Another case in point is a place where I have done much work, namely the Boston Children's Museum, which houses a fully furnished Machi-ya from Kyoto. The ambient humidity in the Museum in the building is low, clearly lower than Kyoto. Many of the 125 year-old timbers have shrunk and checked as a result, and last year I had an opportunity to rebuild a couple of the tansu from the building. Besides being cheaply made, with really odd decisions about construction relative to wood movement, a lot of shrunk and cracked boards were in evidence, large gaps had opened up, nails were popped everywhere, etc.. Having looked at and repaired other tansu (when I lived in Japan), the construction ideas I saw in those pieces, like drawers with the grain running front to back, like panelling on the back of a long horizontal cabinet arranged vertically (ditto for ceiling and floor panelling) were much the norm for tansu. Those ideas do not work well here. Clearly the wood was not dry enough upon initial construction of those tansu to handle indoor environmental conditions in North America, and obviously houses must not be nearly so consistently dry in Japan as they are here.
So when you start recommending methods and approaches that work in Japan to others here who do not live in Japan, who live in houses with central heating, etc., I am going to push back against those ideas as a bit unwise. Because that is what I have seen, over and over again. I think you need to take that into account, since your woodworking experience appears to be limited to Japan only. There's a difference between wood which inhabits and environment which is only low humidity for a portion of the year as opposed to wood which spends its time in conditions of relentlessly consistent low humidity.
When I talk about slabs I am primarily referring to the use of 2~3" thick wide slices, usually live edge, cut from the middle portion of large logs and turned into table tops. I have grown to hate those things. However, I've also had experiences with far smaller and thinner pieces of solid wood 'slabs' which I have sought to employ in furniture builds.
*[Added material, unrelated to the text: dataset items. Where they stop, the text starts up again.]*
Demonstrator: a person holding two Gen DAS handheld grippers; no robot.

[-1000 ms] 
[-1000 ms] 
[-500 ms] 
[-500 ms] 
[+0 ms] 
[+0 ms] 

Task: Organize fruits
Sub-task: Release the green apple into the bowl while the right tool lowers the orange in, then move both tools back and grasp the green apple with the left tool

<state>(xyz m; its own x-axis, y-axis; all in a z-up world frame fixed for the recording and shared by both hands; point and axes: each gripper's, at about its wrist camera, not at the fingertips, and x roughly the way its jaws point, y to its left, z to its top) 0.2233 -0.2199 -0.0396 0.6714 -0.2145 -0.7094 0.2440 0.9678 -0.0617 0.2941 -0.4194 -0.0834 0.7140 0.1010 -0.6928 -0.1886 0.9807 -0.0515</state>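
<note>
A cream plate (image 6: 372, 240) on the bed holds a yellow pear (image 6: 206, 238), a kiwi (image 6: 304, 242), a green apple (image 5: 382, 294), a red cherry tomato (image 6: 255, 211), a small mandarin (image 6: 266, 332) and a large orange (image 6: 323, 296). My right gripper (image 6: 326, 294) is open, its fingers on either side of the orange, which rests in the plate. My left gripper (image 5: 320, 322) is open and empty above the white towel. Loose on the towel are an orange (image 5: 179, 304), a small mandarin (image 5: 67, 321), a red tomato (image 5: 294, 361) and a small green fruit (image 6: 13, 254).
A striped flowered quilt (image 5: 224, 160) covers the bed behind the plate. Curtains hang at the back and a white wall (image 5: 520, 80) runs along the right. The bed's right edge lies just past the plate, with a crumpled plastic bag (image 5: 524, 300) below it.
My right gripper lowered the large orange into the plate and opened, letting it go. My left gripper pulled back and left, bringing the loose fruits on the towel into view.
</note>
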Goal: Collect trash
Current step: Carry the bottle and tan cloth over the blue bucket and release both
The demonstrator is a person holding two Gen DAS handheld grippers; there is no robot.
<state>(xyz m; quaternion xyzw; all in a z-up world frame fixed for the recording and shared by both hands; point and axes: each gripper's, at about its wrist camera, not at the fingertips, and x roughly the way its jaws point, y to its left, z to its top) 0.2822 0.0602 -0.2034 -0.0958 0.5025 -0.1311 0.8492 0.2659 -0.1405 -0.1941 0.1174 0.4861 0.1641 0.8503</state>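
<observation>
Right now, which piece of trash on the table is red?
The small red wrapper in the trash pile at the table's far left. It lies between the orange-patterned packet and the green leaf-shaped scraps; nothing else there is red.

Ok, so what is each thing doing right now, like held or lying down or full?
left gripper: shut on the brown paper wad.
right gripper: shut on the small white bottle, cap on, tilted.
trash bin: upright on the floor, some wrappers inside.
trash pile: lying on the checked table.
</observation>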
I feel lucky to have caught problems with wood movement in those components before the pieces were shipped out, and changed out those solid slab shelves for frame and panel versions, etc.. I want to pass on what I have learned to others.
When you start recommending approaches I have seen fail repeatedly, I have to say something. It's fine if it works for you there, and if it works for other Japanese craftsmen there. You may also wish to consider that how trees are cultivated, how trees are selected and cut, how green logs are stored, how logs are cut - - all of these things are done much more fussily and carefully in Japan than in North America. Shinkiba in Tokyo, where hundreds of thousands of logs are deliberately sunk underwater for extended periods of time before being sawn: there's
nothing like that here, and if you mentioned the very idea of sinking logs to condition them to sawyers they would look at you like you were mentally ill. Who's gonna pay for that? And the prices you pay in Japan for such carefully cultivated and produced wood is commensurate with what has gone into that material. The idea of a lumber yard holding onto wood for 10, 15 or more years would be, in most cases here, viewed as a recipe for business failure due to a lack of stock turnover, and fabricators, by and large, aren't going to pay a premium for the practice.
And circling back to the beginning of this entry, it strikes me that describing my passion and conviction about frame and panel construction, and my criticisms of the use of slabs, most of which you appear to agree with, as me "having an axe to grind" is, at best, somewhat uncharitable a characterization. Would prefer discussions not verge towards personal attacks, no matter how vehemently you might disagree with another.